• TASK PROMPT:
The line containing "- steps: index" marks the end: quote every line from the start of the records below through it, word for word.

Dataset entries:
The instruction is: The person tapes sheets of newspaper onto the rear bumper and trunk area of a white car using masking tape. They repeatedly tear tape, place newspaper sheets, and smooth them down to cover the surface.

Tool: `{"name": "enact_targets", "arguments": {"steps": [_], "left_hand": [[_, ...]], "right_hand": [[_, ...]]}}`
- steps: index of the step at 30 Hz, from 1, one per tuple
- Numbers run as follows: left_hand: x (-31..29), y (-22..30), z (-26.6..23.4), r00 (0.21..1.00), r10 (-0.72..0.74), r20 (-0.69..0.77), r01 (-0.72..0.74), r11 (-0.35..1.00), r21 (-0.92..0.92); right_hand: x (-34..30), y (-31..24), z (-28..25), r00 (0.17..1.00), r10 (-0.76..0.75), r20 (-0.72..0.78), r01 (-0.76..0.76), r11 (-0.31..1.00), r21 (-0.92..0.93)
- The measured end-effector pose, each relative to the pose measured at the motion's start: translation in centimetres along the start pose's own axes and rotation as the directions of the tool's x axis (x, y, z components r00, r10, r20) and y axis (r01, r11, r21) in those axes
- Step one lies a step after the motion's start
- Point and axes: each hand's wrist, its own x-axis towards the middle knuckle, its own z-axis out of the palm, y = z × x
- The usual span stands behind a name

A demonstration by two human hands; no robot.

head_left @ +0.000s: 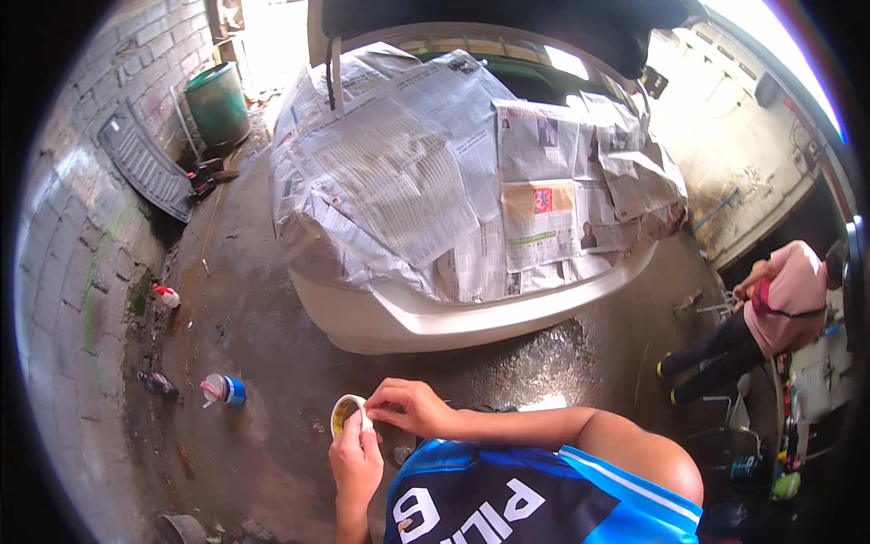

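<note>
A roll of masking tape point(338, 421) with a yellowish inner core is held upright in my left hand point(355, 464), whose fingers and thumb close around its lower side. The fingers of my right hand point(415, 408) are pinched together at the roll's right edge, touching the tape. Whether a strip has been pulled loose is too small to tell. Beyond my hands stands a car with its rear lid point(489, 32) raised. Overlapping newspaper sheets point(399, 172) cover its rear. Below them the pale bumper point(453, 322) is bare.
A brick wall point(68, 245) runs along the left, with a green drum point(217, 104) and a grey panel point(145, 159) near it. A blue-labelled container point(225, 390) and a dark bottle point(158, 383) are on the wet floor point(272, 435). At right, a person in pink point(788, 295) stands near cluttered shelving.
</note>
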Motion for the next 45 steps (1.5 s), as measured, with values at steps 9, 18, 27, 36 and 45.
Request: {"name": "enact_targets", "arguments": {"steps": [9,18,27,36,45], "left_hand": [[8.4,-5.3,-7.3,0.999,0.022,0.049,-0.032,0.977,0.209],[19.7,-8.4,-17.5,0.989,-0.126,-0.077,0.134,0.986,0.102],[27.0,-15.3,-22.6,0.936,-0.345,-0.074,0.345,0.939,-0.013],[32.8,-24.4,-33.9,0.994,-0.076,0.073,0.079,0.996,-0.044],[36.4,-32.5,-44.0,0.987,-0.144,-0.074,0.128,0.975,-0.180]], "right_hand": [[10.8,4.4,5.8,0.989,0.018,0.145,-0.026,0.998,0.055],[30.3,5.6,10.2,0.929,-0.185,0.321,0.121,0.970,0.210],[44.7,6.1,4.2,0.995,-0.086,-0.051,0.084,0.995,-0.053],[54.4,7.6,1.8,0.832,0.020,-0.554,-0.232,0.920,-0.315],[67.1,10.4,-3.5,0.796,-0.261,-0.546,-0.399,0.452,-0.798]]}}
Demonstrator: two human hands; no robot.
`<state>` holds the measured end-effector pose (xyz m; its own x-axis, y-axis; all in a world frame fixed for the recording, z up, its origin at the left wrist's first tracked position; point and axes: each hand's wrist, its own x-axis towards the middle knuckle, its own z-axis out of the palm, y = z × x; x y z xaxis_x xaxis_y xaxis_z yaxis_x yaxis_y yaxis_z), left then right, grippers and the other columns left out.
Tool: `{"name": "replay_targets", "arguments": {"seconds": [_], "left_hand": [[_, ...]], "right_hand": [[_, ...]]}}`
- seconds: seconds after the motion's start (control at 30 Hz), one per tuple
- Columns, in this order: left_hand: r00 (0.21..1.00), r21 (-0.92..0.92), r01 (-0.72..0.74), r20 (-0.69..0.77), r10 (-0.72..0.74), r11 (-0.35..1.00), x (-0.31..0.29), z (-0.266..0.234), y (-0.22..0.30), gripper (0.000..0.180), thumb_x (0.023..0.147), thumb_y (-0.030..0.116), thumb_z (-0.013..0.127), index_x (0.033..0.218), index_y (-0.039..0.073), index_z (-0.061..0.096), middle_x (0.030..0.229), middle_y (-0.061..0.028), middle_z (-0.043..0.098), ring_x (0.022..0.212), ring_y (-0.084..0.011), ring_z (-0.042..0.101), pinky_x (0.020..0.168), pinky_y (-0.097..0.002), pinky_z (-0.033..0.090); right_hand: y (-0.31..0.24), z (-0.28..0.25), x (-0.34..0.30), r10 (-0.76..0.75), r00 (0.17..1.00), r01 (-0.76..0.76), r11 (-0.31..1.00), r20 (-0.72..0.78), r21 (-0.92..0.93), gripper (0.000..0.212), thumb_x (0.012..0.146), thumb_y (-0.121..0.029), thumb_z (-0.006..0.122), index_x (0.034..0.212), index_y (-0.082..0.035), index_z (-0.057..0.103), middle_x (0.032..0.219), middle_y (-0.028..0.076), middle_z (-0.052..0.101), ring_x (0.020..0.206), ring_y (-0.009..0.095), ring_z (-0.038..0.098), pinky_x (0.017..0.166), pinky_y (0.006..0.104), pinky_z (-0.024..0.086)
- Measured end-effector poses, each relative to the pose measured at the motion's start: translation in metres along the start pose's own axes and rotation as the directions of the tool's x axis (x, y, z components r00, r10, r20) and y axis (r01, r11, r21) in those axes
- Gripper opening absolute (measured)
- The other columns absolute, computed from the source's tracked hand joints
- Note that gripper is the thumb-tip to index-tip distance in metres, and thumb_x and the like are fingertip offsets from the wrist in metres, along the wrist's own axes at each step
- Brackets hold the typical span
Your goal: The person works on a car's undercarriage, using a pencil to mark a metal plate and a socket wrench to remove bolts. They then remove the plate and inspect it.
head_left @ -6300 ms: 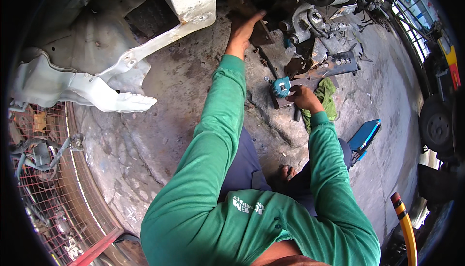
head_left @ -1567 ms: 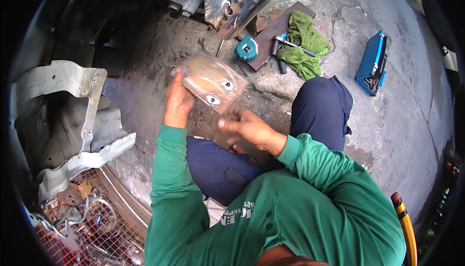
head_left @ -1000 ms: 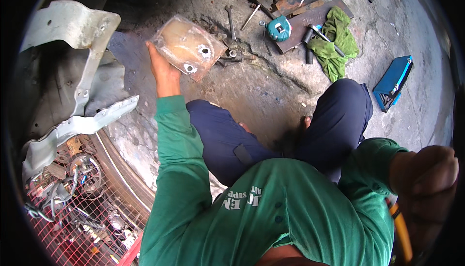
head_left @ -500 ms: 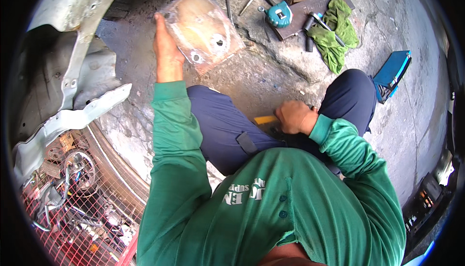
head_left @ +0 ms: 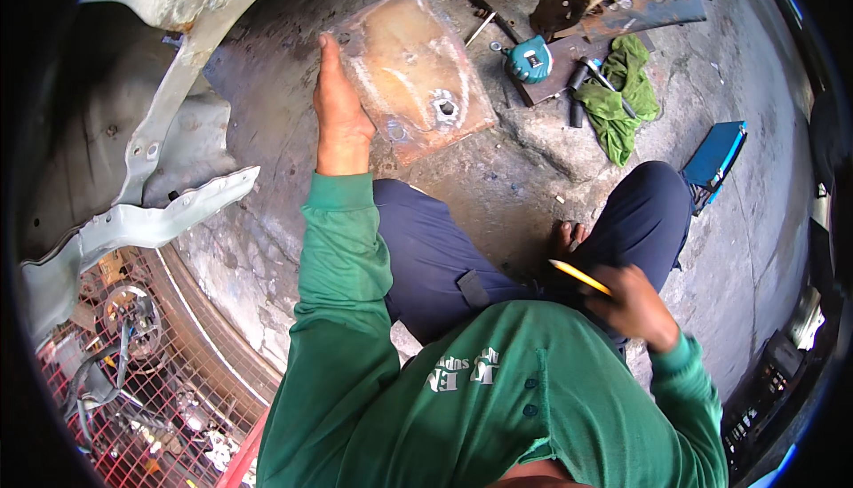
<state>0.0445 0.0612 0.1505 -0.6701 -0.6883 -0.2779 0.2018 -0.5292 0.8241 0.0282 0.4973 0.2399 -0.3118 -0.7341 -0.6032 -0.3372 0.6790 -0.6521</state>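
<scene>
A flat, squarish brownish plate [head_left: 391, 61] with a whitish smeared ring and a ragged hole is held up by its left edge in my left hand [head_left: 342, 124]. My left thumb lies along that edge; the fingers are hidden behind it. My right hand [head_left: 633, 303], slightly blurred, is closed around a narrow yellow stick-like tool [head_left: 580, 276] above my right thigh, its tip pointing left. Bare toes [head_left: 570, 234] show between my knees. Beyond them a green rag [head_left: 626, 97] lies on the floor, under part of a dark-handled tool [head_left: 578, 101].
A teal tape measure [head_left: 530, 60] rests by a dark flat board [head_left: 555, 90]. Rusty metal parts [head_left: 644, 4] lie at the far right. A blue case [head_left: 714, 155] stands right of my knee. Bent silver panels [head_left: 147, 208] rise at left, above red mesh [head_left: 115, 417].
My right hand has moved right and back toward my body with the yellow tool. The view has shifted, so the plate and my left hand appear farther right and slightly lower.
</scene>
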Motion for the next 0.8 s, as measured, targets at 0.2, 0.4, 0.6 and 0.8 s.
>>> {"name": "replay_targets", "arguments": {"seconds": [0.2,0.4,0.6,0.8], "left_hand": [[0.999,-0.032,0.042,0.017,-0.041,0.999,-0.010,0.012,0.004,0.068,0.105,0.057,0.046,0.143,0.000,0.051,0.141,-0.0174,0.059,0.127,-0.0301,0.060,0.108,-0.0440,0.048],[0.987,-0.027,0.096,0.131,-0.091,0.995,-0.010,0.021,-0.001,0.074,0.105,0.060,0.044,0.145,-0.002,0.048,0.140,-0.0197,0.059,0.126,-0.0311,0.061,0.107,-0.0452,0.050],[0.966,0.028,0.192,0.169,-0.194,0.981,-0.021,0.043,-0.005,0.074,0.105,0.061,0.041,0.143,-0.002,0.051,0.138,-0.0216,0.060,0.124,-0.0336,0.062,0.107,-0.0478,0.050],[0.951,0.046,0.241,0.188,-0.245,0.969,-0.019,0.041,-0.016,0.074,0.104,0.062,0.042,0.142,-0.001,0.052,0.138,-0.0212,0.061,0.123,-0.0338,0.063,0.106,-0.0477,0.051]], "right_hand": [[0.060,0.006,-0.139,0.577,0.803,-0.477,0.773,-0.149,0.417,0.008,0.077,0.004,0.077,0.083,0.005,0.072,0.068,0.006,0.069,0.062,0.013,0.062,0.064,0.0308,0.051],[0.039,-0.044,-0.139,0.468,0.740,-0.122,0.800,-0.483,0.588,0.073,0.082,-0.021,0.084,0.141,0.010,0.052,0.068,0.001,0.061,0.059,0.008,0.055,0.059,0.0220,0.046],[-0.018,-0.069,0.034,0.134,0.940,0.090,0.790,-0.313,0.607,0.031,0.098,-0.026,0.070,0.110,0.002,0.071,0.070,-0.002,0.057,0.058,0.008,0.049,0.053,0.0267,0.040],[0.001,-0.035,0.174,0.059,0.973,0.157,0.533,-0.222,0.831,0.037,0.105,-0.034,0.058,0.117,0.000,0.067,0.059,-0.001,0.054,0.044,0.007,0.040,0.041,0.0259,0.027]]}}
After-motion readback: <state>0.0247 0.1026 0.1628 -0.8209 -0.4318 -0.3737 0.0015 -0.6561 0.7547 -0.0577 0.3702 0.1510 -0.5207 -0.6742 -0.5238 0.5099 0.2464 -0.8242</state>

• WRITTEN ANSWER:
The instruction is: The person tapes sheets of newspaper onto the rear bumper and trunk area of a white car using masking tape. They repeatedly tear tape, place newspaper sheets, and smooth them down to cover the surface.

Tool: `{"name": "enact_targets", "arguments": {"steps": [_], "left_hand": [[_, ...]], "right_hand": [[_, ...]]}}`
- steps: index of the step at 30 Hz, from 1, one per tuple

Work on the answer is now done.